Earth’s Oldest Crater Discovered In Australia – And It’s a Billion Years Older Than We Thought

10th Mar 2025
Earth’s Oldest Crater Discovered In Australia – And It’s a Billion Years Older Than We Thought

Do you know the location of Earth’s oldest impact crater, and how old and large it is? Geologists have discovered updated answers to these questions, displacing the Yarrabubba crater, which previously held the record for years.

A Newly Discovered Impact Crater Might Be the Oldest Crater on Earth

In 2003, geologists discovered Yarrabubba, a 70km wide crater in Western Australia and at the time it was estimated to be about 2.229 billion years old. This discovery shaped human knowledge of what the Earth’s oldest impact crater was, its age, and its size.

However, a discovery by Chris Kirkland of Curtin University in Australia is changing history as we know it. This discovery unfolds an older and bigger impact crater near the Pilbara town of Marble Bar in Australia that dethrones Yarrabubba of its world record.

Detailed analysis of the rock layers around the region of this discovery reveals that the new record-breaking crater is at least 100km wide. This dwarfs the size of Yarrabubba, revealing that much larger space rocks have made their way into the Earth, leaving their marks with us. The study was published on 5 March in Nature.

Regarding its age, this newly discovered crater is estimated to be over 3.47 billion years old. According to Kirkland’s research, the space rock that left this print on the earth was hurtling towards the planet at around 36,000 kilometres per hour.

Kirkland claims that this crater might have been an early factor influencing the spark of life on Earth. The space rock that left this crater after crashing on Earth might have hot mineral-rich pools of water that might have been home to early forms of life.

Doubts Surrounding This Discovery

Despite the fact that work on this discovery and investigation of this impact crater kicked off in 2021, giving the team ample time to get their facts right, some doubt the research work.

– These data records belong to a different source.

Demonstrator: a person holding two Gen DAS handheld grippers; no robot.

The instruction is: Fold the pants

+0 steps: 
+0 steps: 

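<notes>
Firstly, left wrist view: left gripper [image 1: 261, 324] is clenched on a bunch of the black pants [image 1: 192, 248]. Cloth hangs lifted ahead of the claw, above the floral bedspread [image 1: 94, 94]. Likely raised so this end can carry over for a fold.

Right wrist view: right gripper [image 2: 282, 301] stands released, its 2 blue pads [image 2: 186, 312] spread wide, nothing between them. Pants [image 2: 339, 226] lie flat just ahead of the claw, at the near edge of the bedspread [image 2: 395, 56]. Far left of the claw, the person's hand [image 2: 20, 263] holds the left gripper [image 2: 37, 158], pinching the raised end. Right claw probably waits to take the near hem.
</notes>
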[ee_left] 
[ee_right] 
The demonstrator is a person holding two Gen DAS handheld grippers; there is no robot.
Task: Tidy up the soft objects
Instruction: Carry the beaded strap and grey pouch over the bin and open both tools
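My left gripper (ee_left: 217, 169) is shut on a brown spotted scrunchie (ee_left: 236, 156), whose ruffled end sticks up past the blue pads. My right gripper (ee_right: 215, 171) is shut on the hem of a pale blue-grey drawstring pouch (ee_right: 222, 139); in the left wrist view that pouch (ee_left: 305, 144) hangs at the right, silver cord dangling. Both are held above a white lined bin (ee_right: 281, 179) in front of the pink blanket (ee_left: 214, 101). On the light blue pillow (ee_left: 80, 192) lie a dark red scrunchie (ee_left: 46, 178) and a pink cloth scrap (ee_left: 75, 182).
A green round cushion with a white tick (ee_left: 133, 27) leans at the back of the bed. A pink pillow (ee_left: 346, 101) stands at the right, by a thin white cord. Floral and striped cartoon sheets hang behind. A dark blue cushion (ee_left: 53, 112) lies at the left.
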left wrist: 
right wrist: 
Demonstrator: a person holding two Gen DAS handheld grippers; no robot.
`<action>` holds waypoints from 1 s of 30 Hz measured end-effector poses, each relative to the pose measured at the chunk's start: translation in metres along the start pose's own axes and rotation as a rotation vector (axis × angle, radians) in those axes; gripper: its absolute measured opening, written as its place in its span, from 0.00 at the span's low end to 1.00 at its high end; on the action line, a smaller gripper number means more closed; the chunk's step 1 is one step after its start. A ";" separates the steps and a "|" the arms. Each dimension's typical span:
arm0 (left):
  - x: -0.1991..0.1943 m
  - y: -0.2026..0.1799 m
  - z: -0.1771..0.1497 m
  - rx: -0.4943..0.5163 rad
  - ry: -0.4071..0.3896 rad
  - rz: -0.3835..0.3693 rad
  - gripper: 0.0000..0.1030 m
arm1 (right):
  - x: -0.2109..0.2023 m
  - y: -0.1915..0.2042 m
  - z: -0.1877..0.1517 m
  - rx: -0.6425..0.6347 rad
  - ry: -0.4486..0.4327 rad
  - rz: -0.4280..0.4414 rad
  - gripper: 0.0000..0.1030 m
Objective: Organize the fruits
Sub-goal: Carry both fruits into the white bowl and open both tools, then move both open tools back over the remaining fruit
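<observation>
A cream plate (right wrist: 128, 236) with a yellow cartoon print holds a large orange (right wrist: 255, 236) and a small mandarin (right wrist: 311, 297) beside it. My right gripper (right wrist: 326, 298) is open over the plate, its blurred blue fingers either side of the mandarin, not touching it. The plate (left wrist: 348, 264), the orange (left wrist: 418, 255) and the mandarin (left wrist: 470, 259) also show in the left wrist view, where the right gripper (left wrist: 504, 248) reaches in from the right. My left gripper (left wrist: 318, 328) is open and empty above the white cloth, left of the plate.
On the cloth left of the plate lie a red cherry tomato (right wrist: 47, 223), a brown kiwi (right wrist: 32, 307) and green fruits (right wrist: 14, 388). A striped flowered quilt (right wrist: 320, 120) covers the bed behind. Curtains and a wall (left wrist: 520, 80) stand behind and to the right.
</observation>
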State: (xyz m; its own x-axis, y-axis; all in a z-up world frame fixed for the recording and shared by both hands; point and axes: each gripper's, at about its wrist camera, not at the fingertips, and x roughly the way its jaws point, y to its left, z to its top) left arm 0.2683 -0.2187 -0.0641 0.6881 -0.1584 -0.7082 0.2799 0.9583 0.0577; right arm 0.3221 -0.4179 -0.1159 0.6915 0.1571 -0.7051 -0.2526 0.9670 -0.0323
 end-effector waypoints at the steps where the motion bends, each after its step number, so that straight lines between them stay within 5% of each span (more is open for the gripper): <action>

The initial findings of evidence of a crater in the North Pole Dome area in Australia were made a few hours after Kirkland’s team got to the area.

With this evidence, Kirkland’s team were able to leave the area and evaluate their findings. According to Kirkland, some of his team’s findings include well-preserved shattered cones, hut-like structures, badminton shuttlecock-shaped rocks, etc.

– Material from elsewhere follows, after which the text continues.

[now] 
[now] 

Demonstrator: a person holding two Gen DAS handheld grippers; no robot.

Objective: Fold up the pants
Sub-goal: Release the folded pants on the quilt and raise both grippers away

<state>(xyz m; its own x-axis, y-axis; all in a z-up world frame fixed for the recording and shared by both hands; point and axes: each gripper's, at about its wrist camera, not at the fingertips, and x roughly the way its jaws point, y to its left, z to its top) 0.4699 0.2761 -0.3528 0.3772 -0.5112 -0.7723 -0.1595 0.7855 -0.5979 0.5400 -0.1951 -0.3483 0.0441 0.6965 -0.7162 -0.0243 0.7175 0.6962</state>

Last year the team returned to the location and the Geological Survey of Western Australia was able to date the rocks to be 3.47 billion years old. Regardless of the seemingly solid findings, Marc Norman, an Emeritus Fellow in the Research School of Earth Sciences of the Australian National University, doubts the research.

Norman says that while the research is interesting, it fails to “advance our understanding of how impacts might have influenced how Earth formed and evolved over billions of years.” Others like Norman are also out there, and they question this new research finding of what seems to be Earth’s new oldest impact crater.